• _Task requirements_
Take the data that sits below and write it out again exactly.

• _Material provided_
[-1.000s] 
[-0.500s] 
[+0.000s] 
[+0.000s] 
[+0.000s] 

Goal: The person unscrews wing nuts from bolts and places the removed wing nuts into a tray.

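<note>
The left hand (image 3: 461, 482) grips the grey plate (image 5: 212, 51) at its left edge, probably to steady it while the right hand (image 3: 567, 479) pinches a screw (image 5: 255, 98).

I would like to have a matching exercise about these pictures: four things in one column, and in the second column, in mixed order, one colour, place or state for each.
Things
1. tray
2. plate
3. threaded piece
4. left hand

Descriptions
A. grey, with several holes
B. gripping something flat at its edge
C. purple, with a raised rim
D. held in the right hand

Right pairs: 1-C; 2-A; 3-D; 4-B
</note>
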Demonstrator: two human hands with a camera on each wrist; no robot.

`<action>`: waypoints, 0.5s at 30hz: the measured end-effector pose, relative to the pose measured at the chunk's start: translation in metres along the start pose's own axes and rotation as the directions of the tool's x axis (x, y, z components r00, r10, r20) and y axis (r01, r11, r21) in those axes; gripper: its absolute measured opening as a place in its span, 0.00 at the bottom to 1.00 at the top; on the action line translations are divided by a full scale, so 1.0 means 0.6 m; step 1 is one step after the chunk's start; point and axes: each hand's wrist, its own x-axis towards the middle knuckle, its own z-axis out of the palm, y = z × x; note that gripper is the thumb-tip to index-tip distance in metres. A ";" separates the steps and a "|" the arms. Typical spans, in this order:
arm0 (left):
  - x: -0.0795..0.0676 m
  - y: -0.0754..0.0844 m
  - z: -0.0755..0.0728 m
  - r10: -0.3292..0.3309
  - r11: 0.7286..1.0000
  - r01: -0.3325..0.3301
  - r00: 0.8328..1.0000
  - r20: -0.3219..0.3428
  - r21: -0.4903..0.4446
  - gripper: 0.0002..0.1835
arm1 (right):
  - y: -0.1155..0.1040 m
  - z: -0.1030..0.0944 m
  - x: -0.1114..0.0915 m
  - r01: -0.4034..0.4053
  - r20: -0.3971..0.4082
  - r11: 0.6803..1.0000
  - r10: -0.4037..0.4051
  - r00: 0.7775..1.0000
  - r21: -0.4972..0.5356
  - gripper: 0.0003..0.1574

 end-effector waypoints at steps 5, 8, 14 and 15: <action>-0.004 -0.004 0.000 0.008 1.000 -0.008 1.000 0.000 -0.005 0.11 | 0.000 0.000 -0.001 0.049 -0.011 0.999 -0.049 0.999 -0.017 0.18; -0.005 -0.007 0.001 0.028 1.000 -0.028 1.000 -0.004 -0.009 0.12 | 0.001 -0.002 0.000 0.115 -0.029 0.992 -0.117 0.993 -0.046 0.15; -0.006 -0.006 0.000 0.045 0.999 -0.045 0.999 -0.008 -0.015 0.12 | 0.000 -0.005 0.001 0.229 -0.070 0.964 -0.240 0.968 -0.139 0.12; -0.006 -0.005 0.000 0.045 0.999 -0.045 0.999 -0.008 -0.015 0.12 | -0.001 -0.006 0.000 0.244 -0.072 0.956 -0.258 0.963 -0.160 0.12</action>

• _Completed task_
[-1.000s] 
[-0.500s] 
[+0.000s] 
[+0.000s] 
[+0.000s] 

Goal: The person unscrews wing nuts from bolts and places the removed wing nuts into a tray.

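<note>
The left hand (image 3: 461, 482) grips the grey plate (image 5: 212, 51) at its left edge, probably to steady it while the right hand (image 3: 567, 479) pinches a screw (image 5: 255, 98).

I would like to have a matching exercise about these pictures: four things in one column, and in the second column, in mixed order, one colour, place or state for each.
Things
1. tray
2. plate
3. threaded piece
4. left hand

Descriptions
A. grey, with several holes
B. gripping something flat at its edge
C. purple, with a raised rim
D. held in the right hand

Right pairs: 1-C; 2-A; 3-D; 4-B
</note>
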Demonstrator: two human hands with a camera on each wrist; no robot.

`<action>`: waypoints, 0.5s at 30hz: the measured end-effector pose, relative to the pose measured at the chunk's start: translation in metres along the start pose's own axes and rotation as the directions of the tool's x axis (x, y, z components r00, r10, r20) and y axis (r01, r11, r21) in those axes; gripper: its absolute measured opening as a place in its span, 0.00 at the bottom to 1.00 at the top; on the action line translations are divided by a full scale, so 1.0 means 0.6 m; step 1 is one step after the chunk's start; point and axes: each hand's wrist, its own x-axis towards the middle knuckle, its own z-axis out of the palm, y = z × x; note that gripper is the thumb-tip to index-tip distance in metres. A ";" separates the steps and a "|" the arms. Typical spans, in this order:
arm0 (left):
  - x: -0.0795..0.0676 m
  - y: -0.0754..0.0844 m
  - z: -0.0755..0.0728 m
  - r10: -0.3292..0.3309
  - r11: 0.7286..1.0000
  - r01: -0.3325..0.3301
  - r00: 0.8328..1.0000
  - r20: -0.3219..0.3428
  - r21: -0.4903..0.4446
  - gripper: 0.0002..0.1835
arm1 (right):
  - y: -0.1155..0.1040 m
  - z: -0.1030..0.0944 m
  - x: -0.1114..0.0915 m
  - r01: -0.4034..0.4053
  - r20: -0.3971..0.4082
  - r11: 0.6803..1.0000
  - r10: -0.4037..0.4051
  - r00: 0.7775..1.0000
  - r21: -0.4972..0.5356
  - gripper: 0.0003..0.1574

 end-effector waypoints at steps 5, 8, 14 and 15: <action>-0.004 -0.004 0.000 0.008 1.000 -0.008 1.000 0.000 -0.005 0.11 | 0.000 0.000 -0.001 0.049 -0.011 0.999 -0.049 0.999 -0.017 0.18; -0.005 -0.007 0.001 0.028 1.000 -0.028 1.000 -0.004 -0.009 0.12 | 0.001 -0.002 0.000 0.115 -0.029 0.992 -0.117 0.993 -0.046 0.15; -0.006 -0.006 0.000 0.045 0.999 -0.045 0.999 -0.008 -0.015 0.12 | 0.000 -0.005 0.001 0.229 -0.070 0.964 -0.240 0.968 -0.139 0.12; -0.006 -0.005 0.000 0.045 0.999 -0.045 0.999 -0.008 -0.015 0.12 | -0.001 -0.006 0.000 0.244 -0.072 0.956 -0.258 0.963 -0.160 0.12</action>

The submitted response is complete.